Sat. Jan 22nd, 2022

Aramco, the world’s largest oil company, will buy 30 per cent of a refinery on the Baltic coast, as well as a wholesale fuel unit.

By Bloomberg

Saudi Aramco’s agreement to supply almost half of Poland’s oil will give the world’s largest crude exporter a stronger foothold in a region that has long dominated Russian producers.

Aramco, the world’s largest oil company, will buy 30% of a refinery on the Baltic coast, as well as a wholesale fuel unit. It has also signed a long-term delivery agreement with Polish refiner PKN Orlen SA.

The oil giant owned by the Saudi government will increase oil sales in Russia’s energy backyard just as the two nations, which are joint leaders of the OPEC + producers’ alliance, are working on nearly two years of production cuts they have implemented with the onset of the pandemic.

The deal could have implications outside Poland, as Orlen could use the crude oil in refineries in Lithuania and the Czech Republic. Many Eastern European plants are designed to operate on Russia’s Ural grade and some may require technical adaptation to use different barrels. Crude oil from Saudi Arabia and Iraq regularly competes with Russian barrels for customers.

Aramco’s acquisition will “expand the company’s presence in Europe’s refining system with an interest in a recently upgraded refinery,” Salih Yilmaz and Rob Barnett, analysts at Bloomberg Intelligence, wrote in a research note. It will also help Aramco strengthen its position in a region traditionally dominated by Russian crude oil.

Nice competition

The 23-member OPEC + alliance has curtailed production since 2020 to support oil markets after the pandemic forced governments to shut down economies, limiting demand. Now, with economies recovering and oil trading above $ 80 a barrel, the group is gradually rolling back those cuts and bringing more oil back to market.

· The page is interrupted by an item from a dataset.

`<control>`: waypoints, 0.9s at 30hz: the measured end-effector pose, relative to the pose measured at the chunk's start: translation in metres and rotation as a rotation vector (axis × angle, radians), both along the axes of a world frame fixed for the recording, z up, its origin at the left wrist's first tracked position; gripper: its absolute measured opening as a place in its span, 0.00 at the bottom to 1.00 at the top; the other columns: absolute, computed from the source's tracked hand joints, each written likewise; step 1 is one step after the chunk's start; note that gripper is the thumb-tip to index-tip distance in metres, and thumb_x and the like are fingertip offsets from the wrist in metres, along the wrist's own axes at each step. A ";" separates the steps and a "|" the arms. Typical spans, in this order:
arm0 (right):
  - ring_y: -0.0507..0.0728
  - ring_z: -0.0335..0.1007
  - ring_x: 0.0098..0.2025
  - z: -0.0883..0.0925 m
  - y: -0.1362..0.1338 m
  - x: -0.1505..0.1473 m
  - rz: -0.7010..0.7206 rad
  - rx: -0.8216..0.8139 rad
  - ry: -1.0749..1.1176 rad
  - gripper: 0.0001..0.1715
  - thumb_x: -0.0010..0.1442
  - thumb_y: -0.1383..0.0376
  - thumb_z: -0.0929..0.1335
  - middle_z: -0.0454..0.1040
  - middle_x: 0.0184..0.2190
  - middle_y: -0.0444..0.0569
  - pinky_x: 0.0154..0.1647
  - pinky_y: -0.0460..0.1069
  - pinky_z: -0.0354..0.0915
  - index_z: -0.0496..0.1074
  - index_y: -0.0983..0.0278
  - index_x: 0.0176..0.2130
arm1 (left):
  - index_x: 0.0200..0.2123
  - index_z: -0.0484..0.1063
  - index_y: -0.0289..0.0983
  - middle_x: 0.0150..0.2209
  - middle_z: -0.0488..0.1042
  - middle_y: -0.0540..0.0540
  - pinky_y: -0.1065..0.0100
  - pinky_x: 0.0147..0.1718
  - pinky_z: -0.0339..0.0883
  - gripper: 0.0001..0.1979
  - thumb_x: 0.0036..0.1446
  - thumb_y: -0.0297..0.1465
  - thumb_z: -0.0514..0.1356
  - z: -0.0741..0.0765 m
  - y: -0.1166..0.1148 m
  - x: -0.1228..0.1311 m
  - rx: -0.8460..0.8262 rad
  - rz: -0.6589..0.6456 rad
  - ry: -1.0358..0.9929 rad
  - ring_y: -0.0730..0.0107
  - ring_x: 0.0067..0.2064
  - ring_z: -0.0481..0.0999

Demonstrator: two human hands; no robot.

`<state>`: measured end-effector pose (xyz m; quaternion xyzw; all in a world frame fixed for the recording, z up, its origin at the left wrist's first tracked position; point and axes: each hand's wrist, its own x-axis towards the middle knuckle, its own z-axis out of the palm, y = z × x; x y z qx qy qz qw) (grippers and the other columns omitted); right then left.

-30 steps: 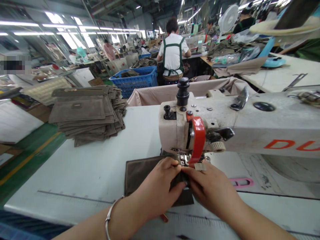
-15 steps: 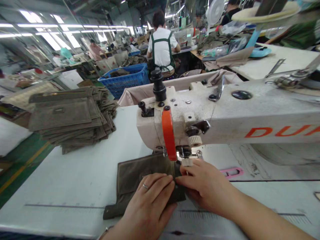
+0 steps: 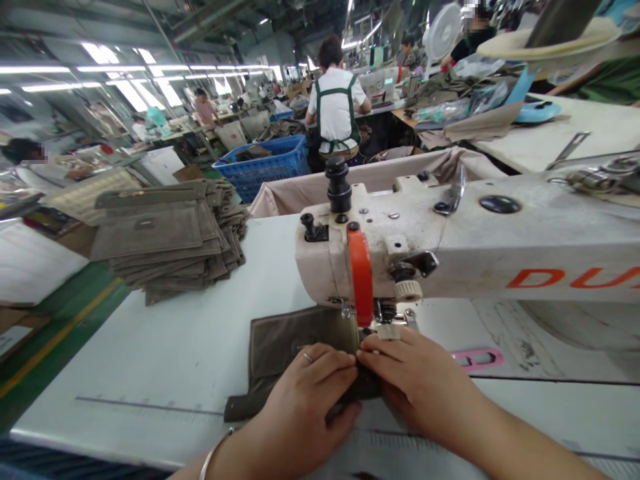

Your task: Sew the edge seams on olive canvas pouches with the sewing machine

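An olive-brown fabric panel [image 3: 280, 347] with stitched edges lies on the sewing machine bed, its right edge under the head of the sewing machine [image 3: 370, 267]. My left hand [image 3: 317, 393], a ring on one finger, presses on the panel with fingers bent together and the thumb low at its near edge. Close beside the presser foot area, my right hand [image 3: 420, 377] pinches the panel's right side. The fingertips of both hands nearly meet. An orange guard [image 3: 361, 279] hangs in front of the needle, which I cannot make out.
A stack of similar olive fabric pieces [image 3: 170, 233] sits at the table's left. A pink thread-snip-like tool [image 3: 480, 359] lies right of my right hand. Beyond the machine are a blue basket [image 3: 270, 163] and a person in a white shirt [image 3: 335, 110].
The view has shifted, so everything sits slightly right and lower. My left fingers are more bent than before. The panel's near edge has drawn a little closer to the machine.
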<state>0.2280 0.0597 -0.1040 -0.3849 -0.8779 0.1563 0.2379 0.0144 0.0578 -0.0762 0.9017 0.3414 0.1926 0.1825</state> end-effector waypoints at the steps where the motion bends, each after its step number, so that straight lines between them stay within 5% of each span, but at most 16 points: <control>1: 0.61 0.66 0.47 0.000 0.000 0.000 -0.003 -0.014 0.002 0.19 0.59 0.75 0.64 0.74 0.46 0.50 0.50 0.59 0.63 0.71 0.64 0.49 | 0.47 0.70 0.37 0.46 0.74 0.45 0.58 0.51 0.67 0.16 0.54 0.24 0.63 0.000 0.002 0.000 -0.010 0.004 0.004 0.61 0.47 0.70; 7: 0.59 0.64 0.41 0.005 0.005 0.005 -0.096 -0.054 0.110 0.15 0.58 0.77 0.62 0.73 0.39 0.50 0.42 0.55 0.63 0.73 0.64 0.39 | 0.46 0.69 0.38 0.46 0.72 0.47 0.58 0.52 0.63 0.15 0.56 0.24 0.62 -0.004 0.009 0.001 -0.082 0.046 -0.016 0.63 0.48 0.67; 18: 0.64 0.63 0.46 0.006 0.005 0.001 -0.072 -0.032 -0.131 0.19 0.60 0.71 0.64 0.71 0.44 0.51 0.47 0.62 0.64 0.71 0.59 0.50 | 0.51 0.67 0.37 0.52 0.69 0.44 0.56 0.56 0.62 0.16 0.59 0.24 0.60 -0.007 0.010 -0.007 -0.011 0.027 0.002 0.60 0.54 0.65; 27: 0.64 0.65 0.47 0.001 0.000 0.001 -0.090 0.031 -0.077 0.20 0.61 0.72 0.64 0.72 0.45 0.53 0.48 0.61 0.67 0.69 0.62 0.52 | 0.52 0.68 0.36 0.51 0.73 0.44 0.57 0.57 0.65 0.16 0.59 0.25 0.59 -0.001 0.014 -0.004 0.035 -0.040 0.096 0.61 0.53 0.70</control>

Competition for customers remains fierce among the world’s top producers, even as they work together to control supply. Russia exports oil by pipeline to Asia, where it competes with Saudi barrels in Aramco’s largest market.

European sales make up a small part of the daily flotilla of crude oil leaving Saudi Arabia to world markets. Shipments to China alone make up about a quarter of the kingdom’s nearly 7 million barrels of daily crude oil sales, according to data compiled by Bloomberg.

In comparison, the Saudis will sell no more than 337,000 barrels of crude oil a day to Poland, according to a statement from Orlen. This is higher than previous contracts that provided for the purchase of about 100,000 barrels of Saudi oil by Orlen daily. The new agreement will cover almost half of the country’s raw needs, according to Daniel Obajtek, CEO of Orlen.

OPEC + Output

The Organization of Petroleum Exporting Countries, of which Saudi Arabia is the largest producer, has said it will continue to work with the alliance’s other Russia-led petroleum states, even after the current round of austerity measures has ended. The group also said it might not roll back all of the output cuts this year if demand worsens.

With Saudi production rising more than 10 million barrels a day last month, the first time since April 2020, competition for buyers everywhere is likely to increase. While OPEC + members will increase output next month in line with the group’s plans, Russia’s output will be limited due to a lack of savings capacity and any future growth will mostly be supported by additional drilling.

The last time Saudi production was as high as it is now, Saudi Arabia and Russia were caught up in a brief price war, when both countries increased production after previous OPEC + cooperation fell apart.